Quantitation of myosin light chain phosphorylation in small tissue samples.

A method to quantitate the extent of phosphorylation of the 20,000-dalton phosphorylatable myosin light chain (P-light chain) in cardiac, smooth, or skeletal muscle samples which have limited amounts of tissue and myosin is presented. Native myosin is isolated from other cellular proteins in crude homogenates prepared from a few milligrams of muscle by pyrophosphate-polyacrylamide gel electrophoresis. The extent of P-light chain phosphorylation is maintained throughout this procedure by the inclusion of myosin light chain kinase and phosphatase inhibitors.

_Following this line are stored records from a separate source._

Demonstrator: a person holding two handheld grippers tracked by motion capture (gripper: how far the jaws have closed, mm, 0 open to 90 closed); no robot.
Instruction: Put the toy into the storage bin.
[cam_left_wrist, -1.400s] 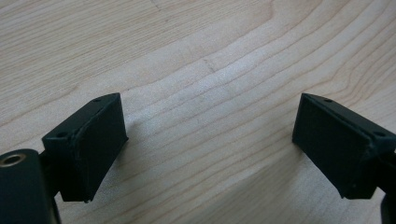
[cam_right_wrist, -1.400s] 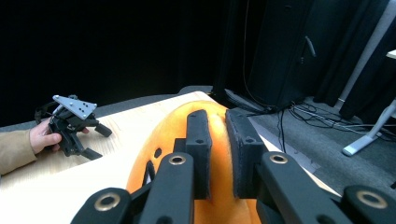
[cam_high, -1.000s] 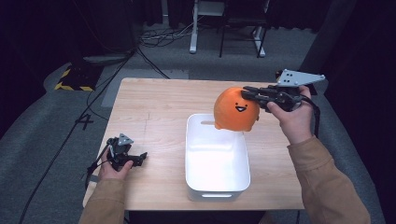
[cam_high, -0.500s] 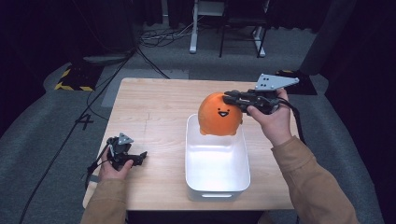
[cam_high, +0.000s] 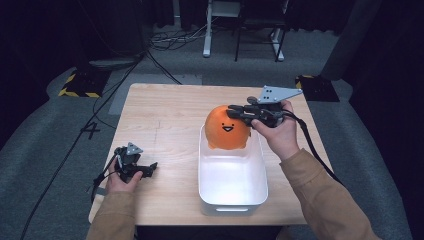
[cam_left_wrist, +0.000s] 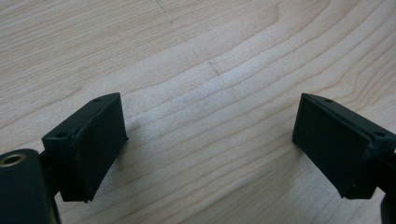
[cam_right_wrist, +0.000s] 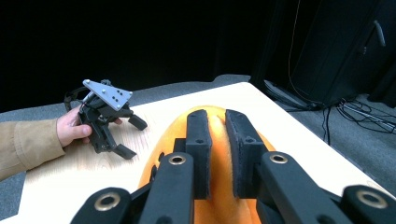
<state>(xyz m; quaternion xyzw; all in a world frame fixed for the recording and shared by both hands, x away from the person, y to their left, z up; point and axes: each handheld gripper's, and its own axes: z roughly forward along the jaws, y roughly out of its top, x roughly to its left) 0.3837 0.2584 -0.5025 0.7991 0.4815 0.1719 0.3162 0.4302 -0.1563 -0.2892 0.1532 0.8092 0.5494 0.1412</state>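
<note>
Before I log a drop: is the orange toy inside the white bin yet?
Not yet. The right tool holds the orange toy pinched above the bin's far end.

wooden table (cam_high: 165, 115) | grey carpet floor (cam_high: 45, 140) | black cables (cam_high: 165, 40) (trailing behind) | yellow-black hazard strips (cam_high: 75, 92)

Tan sleeves (cam_high: 325, 195); black tongs (cam_high: 238, 111) with brass screws, grey three-cornered plate, trailing black cable

I see orange plush toy (cam_high: 227, 127), round, black smiling face toward me | upright, pinched at its top, hanging over far end of white bin (cam_high: 252, 200) | bin sits open on wooden table (cam_high: 165, 115)
</note>
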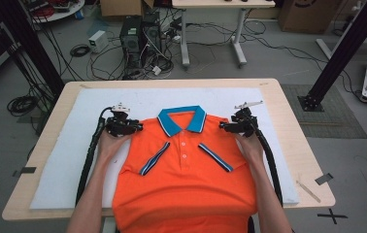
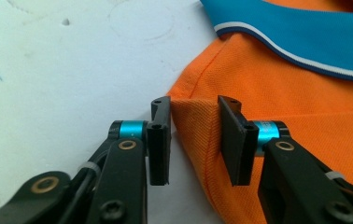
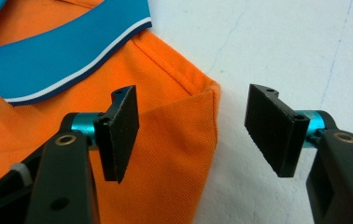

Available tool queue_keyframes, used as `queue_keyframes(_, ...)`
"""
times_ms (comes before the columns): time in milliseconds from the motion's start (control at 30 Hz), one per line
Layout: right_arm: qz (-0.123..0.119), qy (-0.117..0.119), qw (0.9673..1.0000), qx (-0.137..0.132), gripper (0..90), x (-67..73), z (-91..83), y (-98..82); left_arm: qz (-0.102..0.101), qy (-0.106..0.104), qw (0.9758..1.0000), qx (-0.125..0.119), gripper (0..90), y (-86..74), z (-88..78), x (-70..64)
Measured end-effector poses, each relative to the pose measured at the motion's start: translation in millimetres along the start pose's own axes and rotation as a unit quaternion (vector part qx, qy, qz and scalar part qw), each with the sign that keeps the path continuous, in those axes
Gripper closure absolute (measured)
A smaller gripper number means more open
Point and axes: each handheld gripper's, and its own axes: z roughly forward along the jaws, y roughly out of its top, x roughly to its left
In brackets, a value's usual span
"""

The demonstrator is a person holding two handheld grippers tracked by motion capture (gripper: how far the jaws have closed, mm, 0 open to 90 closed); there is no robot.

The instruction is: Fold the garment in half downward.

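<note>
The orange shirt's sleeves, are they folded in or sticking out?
Folded in. Both sleeves of the orange shirt lie across its front, striped cuffs pointing toward the buttons.

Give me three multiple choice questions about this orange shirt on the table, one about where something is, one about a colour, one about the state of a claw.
1. Where does the left claw sit?
A. at the shirt's shoulder fold
B. at the hem
C. on the buttons

2. What colour is the collar?
A. red
B. blue
C. white

3. How does the right claw stand?
A. clamped on the collar
B. open, the shoulder corner between its pads
C. shut on nothing

Answers:
1 A: in the left gripper view its pads flank the folded edge of the shirt just below the collar.
2 B: both the high view and the gripper views show a blue collar with thin stripes.
3 B: in the right gripper view the pads stand wide apart, touching no cloth.
</note>
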Motion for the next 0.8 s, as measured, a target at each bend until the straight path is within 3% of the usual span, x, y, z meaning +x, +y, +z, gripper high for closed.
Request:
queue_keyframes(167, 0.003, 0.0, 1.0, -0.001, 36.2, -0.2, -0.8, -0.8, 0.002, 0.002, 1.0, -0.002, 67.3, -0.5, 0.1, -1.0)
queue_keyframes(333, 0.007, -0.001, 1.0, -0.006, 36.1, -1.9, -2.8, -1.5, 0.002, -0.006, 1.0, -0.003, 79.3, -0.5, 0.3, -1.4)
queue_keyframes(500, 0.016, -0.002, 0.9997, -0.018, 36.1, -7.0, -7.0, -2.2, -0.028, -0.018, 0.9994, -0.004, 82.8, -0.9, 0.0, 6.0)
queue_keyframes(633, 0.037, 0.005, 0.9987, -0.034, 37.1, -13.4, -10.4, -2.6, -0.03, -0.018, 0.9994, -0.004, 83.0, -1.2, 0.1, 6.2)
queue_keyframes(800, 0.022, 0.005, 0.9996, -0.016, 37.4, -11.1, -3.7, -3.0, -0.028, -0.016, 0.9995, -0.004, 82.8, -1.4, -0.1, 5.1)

Myosin obtained by pyrophosphate-gel electrophoresis is subjected to isoelectric focusing on polyacrylamide gels to separate the phosphorylated from the nonphosphorylated forms of the P-light chain. Following staining with ammonial-silver phosphorylation is quantitated on a mole of phosphate incorporated per mol of P-light chain basis by densitometric scanning of the isoelectric focusing gels. Direct comparison of this methodology with another method used for quantitating phosphorylation revealed no difference between the techniques in measuring the extent of P-light chain phosphorylation in muscle biopsy samples. This methodology provides the means for examination of the possible regulatory roles of P-light chain phosphorylation in contraction of cardiac, smooth, skeletal muscle.